For many years, I have been writing about civic pride, which can loosely be defined as the amount of affection a place has for itself. Civic pride can serve as a bulwark against the excesses of nationalism, which is often backward-looking. Civic pride is more aspirational: self-improvement is part of the gig. At its most effective, civic pride can bring disparate groups of people together, promoting a sense of social solidarity.
This is not to say that civic pride is delusional. On the contrary, it demands clarity about the climate crisis; about housing, health and the cost of living, which are serious problems all over Ireland.

Many of our citizens feel angry, desperate and disenfranchised. Their problems reflect the cruelties of capitalism and the pitiful state of local government. Sensible people may know that weaponising our flag won’t solve those problems, but they don’t always join the dots.
What’s to be done about the flags? Nobody seems sure. One friend thinks it is only by changing the meaning of the flag, and flying them everywhere, that this lamentable trend can be subverted. Another, an immigrant, demands to know why she should have to put up more flags as a way of reclaiming the tricolour so it no longer belongs to the far right. I personally liked the suggestion of a letter writer to The Irish Times that the flags be left up and a donation for every one made to organisations advocating for the “rights of migrants, LGBTQ people or any group whose existence gets the flag warriors so flustered and upset”.

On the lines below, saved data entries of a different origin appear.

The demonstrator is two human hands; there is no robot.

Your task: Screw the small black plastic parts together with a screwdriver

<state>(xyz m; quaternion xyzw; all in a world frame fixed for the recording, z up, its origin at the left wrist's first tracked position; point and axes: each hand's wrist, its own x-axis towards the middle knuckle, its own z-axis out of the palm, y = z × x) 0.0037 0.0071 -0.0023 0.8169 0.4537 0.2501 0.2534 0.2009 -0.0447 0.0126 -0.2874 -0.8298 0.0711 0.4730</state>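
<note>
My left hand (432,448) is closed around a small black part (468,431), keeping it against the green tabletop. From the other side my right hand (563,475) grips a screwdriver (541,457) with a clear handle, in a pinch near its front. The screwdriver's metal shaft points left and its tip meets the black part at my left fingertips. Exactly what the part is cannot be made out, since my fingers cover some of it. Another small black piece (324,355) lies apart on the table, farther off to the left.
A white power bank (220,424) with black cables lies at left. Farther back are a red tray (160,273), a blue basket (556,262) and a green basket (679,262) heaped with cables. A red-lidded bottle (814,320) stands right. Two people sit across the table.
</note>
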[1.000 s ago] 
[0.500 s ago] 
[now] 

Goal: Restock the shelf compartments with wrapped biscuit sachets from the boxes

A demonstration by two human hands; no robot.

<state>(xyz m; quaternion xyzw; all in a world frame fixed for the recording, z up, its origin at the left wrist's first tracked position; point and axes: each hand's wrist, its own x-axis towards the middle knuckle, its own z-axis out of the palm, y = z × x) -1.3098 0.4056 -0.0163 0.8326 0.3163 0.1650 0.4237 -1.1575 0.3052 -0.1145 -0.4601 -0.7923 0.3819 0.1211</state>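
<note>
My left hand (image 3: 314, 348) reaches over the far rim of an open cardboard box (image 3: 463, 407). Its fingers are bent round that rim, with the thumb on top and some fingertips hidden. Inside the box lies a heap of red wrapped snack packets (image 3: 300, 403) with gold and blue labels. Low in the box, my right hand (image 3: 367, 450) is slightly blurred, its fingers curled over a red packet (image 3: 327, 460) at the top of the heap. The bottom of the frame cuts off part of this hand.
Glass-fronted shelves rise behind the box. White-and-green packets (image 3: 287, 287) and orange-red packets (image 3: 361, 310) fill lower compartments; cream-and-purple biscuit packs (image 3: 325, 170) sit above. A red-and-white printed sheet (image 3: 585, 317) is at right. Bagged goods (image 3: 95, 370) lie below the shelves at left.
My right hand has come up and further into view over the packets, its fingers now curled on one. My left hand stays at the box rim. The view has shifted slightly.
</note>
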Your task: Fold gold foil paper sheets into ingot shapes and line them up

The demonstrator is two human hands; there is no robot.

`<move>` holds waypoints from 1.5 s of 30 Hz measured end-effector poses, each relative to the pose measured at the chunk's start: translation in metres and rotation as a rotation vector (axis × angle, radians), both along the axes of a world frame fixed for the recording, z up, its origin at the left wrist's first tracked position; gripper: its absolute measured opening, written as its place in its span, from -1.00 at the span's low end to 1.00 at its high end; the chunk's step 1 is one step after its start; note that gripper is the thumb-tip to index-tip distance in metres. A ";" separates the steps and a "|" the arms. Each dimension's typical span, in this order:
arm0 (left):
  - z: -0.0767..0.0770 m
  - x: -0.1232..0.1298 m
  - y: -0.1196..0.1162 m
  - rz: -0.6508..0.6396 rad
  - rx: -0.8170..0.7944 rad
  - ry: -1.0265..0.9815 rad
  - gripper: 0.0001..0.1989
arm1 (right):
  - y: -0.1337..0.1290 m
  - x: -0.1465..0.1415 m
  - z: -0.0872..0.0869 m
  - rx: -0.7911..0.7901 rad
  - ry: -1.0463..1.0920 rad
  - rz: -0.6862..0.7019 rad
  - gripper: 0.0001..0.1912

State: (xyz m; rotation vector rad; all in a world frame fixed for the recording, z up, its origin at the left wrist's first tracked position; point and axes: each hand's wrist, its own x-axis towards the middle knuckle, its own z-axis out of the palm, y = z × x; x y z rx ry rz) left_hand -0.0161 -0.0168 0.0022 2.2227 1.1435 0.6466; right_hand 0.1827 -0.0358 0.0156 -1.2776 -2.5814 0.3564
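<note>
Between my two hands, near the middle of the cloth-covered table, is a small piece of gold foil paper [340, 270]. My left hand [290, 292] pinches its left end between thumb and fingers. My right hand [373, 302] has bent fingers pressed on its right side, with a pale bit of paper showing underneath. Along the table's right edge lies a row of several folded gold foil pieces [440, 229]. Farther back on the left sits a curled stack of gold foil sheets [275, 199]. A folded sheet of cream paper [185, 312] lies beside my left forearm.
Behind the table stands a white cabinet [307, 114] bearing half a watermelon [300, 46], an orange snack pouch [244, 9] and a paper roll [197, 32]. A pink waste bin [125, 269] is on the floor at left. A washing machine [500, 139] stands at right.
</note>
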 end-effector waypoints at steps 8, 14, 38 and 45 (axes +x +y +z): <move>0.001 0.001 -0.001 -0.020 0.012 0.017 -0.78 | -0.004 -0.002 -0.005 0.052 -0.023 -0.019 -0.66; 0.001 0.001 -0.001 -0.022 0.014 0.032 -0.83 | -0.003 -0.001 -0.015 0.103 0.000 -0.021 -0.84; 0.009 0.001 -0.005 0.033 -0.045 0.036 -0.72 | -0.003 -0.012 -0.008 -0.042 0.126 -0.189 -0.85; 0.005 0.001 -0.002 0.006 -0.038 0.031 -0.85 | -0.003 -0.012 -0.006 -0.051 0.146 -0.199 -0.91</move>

But what every town and city needs is far more resources to help residents – including immigrants – who lead precarious lives, and this is particularly true in Dublin, where there is the greatest concentration of people. It won’t happen until we give the capital the strong self-government it deserves.
Meanwhile, the city remains an easy mark for naysayers. Indeed, knocking Dublin is a national hobby. This was painfully revealed some years ago when a nationwide survey for Dublin City Council revealed that most Irish people have little or no emotional connection to their capital – that includes many Dubliners.
Anti-Dublin prejudice is so ingrained that we rarely consider its roots. The media have some responsibility – moaning about Dublin makes for easy clickbait. But our political establishment also needs to be honest about its role in fostering bigotry. We are all familiar with the rural politician who makes a speciality of his antipathy to the capital.
Dublin, we are told, is the root of all our problems. As a southside jackeen who likes the odd slice of truffle Brie from Fallon & Byrne, I don’t mind a good slagging. What’s ironic, however, is that Dublin is itself the greatest victim of excessive centralisation – and it always has been.
In 1924, the Free State government abolished the Dublin Corporation. That decision reflected a deep suspicion of voters in the capital, which is still a feature of political life in Ireland. The current programme for Government includes a single reference (buried on page 150) to the possibility of holding a plebiscite on giving Dublin a directly elected mayor.
That contempt for democracy gives oxygen to the Dublin-is-a-kip brigade. So does a lickspittle attitude to big tech.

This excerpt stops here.